Major Porter never said much at the best of times so very little small talk followed as Robbie peered through the snow-covered windscreen that the wipers could barely clear and continued slowly on his way.
After about five minutes, Major Porter began to look around the car -first in the front and then he leaned over and checked out the back.
The back seat area of the car bore considerable mute evidence of the Robertson children – candy wrappers, popsicle sticks, a couple of empty soft drink bottles, paper napkins, coloring books, crushed crayons and a number of plastic toys - all of the things that litter the interior of anyone’s car who has small children.
After a couple of minutes checking out the interior of the vehicle and completely oblivious to the raging storm or the fact that Robbie had rescued him, Major Porter looked into the back seat again at the residue left by the Robertson children.
Then he looked across at Robbie hunched over the steering wheel trying to get them safely home, shook his head in disgust and said to himself in a voice loud enough that his rescuer could hear him….
“Humph… dirty car… dirty soldier!”
Harry Philpit in Cyprus, when asked if he planned to get drunk on Christmas Eve…
He thought about it very seriously for a moment or two before responding to the question.
“I’m not sure.
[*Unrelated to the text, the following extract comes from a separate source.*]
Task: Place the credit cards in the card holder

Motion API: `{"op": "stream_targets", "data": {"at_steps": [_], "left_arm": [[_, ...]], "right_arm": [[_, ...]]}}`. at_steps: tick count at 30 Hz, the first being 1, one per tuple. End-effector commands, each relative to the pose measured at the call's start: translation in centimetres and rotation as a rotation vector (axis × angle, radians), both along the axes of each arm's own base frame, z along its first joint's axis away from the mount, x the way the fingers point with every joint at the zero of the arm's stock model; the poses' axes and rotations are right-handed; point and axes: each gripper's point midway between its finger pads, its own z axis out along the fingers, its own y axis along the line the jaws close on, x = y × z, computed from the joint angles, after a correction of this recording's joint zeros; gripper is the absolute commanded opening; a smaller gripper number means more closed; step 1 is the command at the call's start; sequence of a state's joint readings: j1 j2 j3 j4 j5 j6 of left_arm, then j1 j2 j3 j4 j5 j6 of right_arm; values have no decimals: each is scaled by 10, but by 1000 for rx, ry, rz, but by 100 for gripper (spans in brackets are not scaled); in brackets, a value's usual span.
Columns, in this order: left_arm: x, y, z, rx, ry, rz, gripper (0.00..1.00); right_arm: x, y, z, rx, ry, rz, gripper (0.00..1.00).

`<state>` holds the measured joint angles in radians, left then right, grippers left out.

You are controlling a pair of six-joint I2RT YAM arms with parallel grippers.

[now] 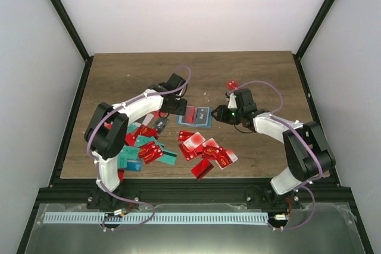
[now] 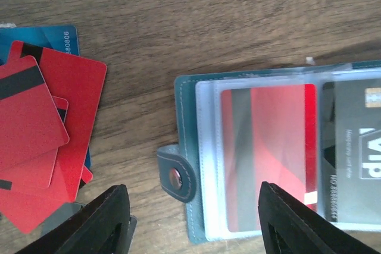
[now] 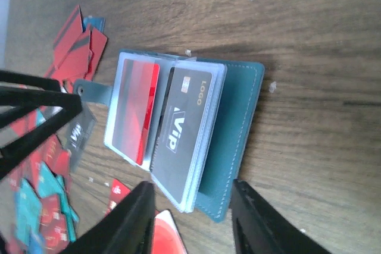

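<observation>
As the card holder (image 1: 199, 115) (image 2: 184, 147) (image 3: 238, 117) lay opened flat near the middle of the table (image 1: 256, 69), its clear sleeves were turned upward. One red card (image 2: 268, 147) (image 3: 134, 105) was seen in the sleeve on the strap side, and one dark card (image 2: 351, 147) (image 3: 184, 129) marked VIP in the sleeve beside it. The loose credit cards (image 1: 202, 150) (image 2: 41, 141) were scattered between the holder and the near edge of the table, more of them toward the near left corner; a single red one lay apart, toward the far edge.

The left gripper (image 1: 180, 108) (image 2: 193, 187) was spread wide over the strap end of the holder, and nothing was pinched by it. The fingers of the right gripper (image 1: 217, 114) (image 3: 191, 185) were also parted, with one end of the holder between them; whether it was touched by them could not be told.

The dark card was cut off by the edge of the left wrist view. A blue card (image 2: 53, 37) was mostly covered by red ones. The print on the sleeved red card was blurred by glare. Part of the left pile was hidden under the left arm (image 1: 134, 111).
</observation>
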<state>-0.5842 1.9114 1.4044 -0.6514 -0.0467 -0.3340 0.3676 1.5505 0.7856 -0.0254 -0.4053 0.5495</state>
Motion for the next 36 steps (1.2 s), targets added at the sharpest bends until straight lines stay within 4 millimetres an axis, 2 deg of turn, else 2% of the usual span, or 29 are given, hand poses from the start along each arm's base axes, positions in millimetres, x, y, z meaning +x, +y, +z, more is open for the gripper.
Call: {"op": "stream_targets", "data": {"at_steps": [1,7,14,19,25,31,36], "left_arm": [[14,3,-13,23,-54,10,59],[21,0,-24,22,-70,10,44],[17,3,-40,44,-46,7,34],[14,2,-45,38,-33,0,24],[9,-4,-50,0,-11,-17,18],[3,-10,-47,-43,6,-26,17],[-3,-18,-42,-101,22,-27,17]], "right_arm": [[-5,3,3,90,40,7,42],[-6,13,-7,165,103,32,57],[-2,16,-30,169,173,18,65],[-2,25,-35,214,197,47,66],[2,39,-29,300,208,109,65],[6,39,-17,306,177,110,62],[8,29,-17,231,159,73,62]]}}
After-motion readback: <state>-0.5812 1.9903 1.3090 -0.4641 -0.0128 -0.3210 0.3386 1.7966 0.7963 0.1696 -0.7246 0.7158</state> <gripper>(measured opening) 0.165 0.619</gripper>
I’ll drink a bottle of rye and then I’ll make up my mind.”
A soldier’s comment on a soldier from Newfoundland who over slept…
“I’m not surprised. Before he joined the Army, his alarm clock was a rooster!”
Joe Buck MacIntre charged a soldier for sitting in the assistant adjutant’s office with his feet up on the desk when he should have been cleaning the battalion offices.
“He sat there at the desk sir,” he said to the adjutant the next morning when he explained why he had charged him, “and he looked about as contented as a pig pissing!”
Sid Alchorn, the battalion orderly room corporal wasn’t impressed with the ability of a soldier who had been assigned to him, from C company, as a clerk learner.
“The son of a bitch is useless. He couldn’t spell cat if you gave him the c and the a.”
Everyone that served in Cyprus will remember the cave ladies. Those two tough old Brit girls who lived in a house in Tjiklos, part of which was dug into the side of the hill – hence the name. They had both served in the British Army in the Second World War and on one occasion in Cyprus, had actually instructed a Van Doo officer digging in a position near their house how to tie off sandbags when they concluded the soldiers that were doing the job didn’t have it right.
Among their many accomplishments, one had formerly played ladies’ squash for Scotland. That seemed like a significant point for The Black Watch commanding officer, Lieutenant Colonel Bentley MacLeod, to make at a major international press reception attended by the two old girls.
Just before he was about to introduce the former national squash champion to the assembled media, his memory failed him.
“What the hell did she do?” he whispered to one of the officers who had no idea, but said he would find out. He asked around, returned a few minutes later and confirmed that she had played ladies’ squash for Scotland.
A few minutes later, a much relieved Colonel Bentley formally welcomed his guests with a short speech.
The crowning moment was the introduction of the athletic cave lady.
“This woman,” he said, and pointed to the very large and formidable looking Scottish lady clutching a large gin and tonic in her hand, while quite enjoying the attention.
Unfortunately, the Colonel’s mind went blank again and, for the second time, he couldn’t remember what she had done.
He stumbled, stuttered and muttered for a moment.
Then the light went on.
“This woman,” he said smiling broadly, and nodded across the room towards the beaming old lady who drained her gin and tonic in anticipation of having to respond.
“This very distinguished lady,” the Colonel said, focusing everyone’s attention in her direction ……., “played rugby for Scotland!”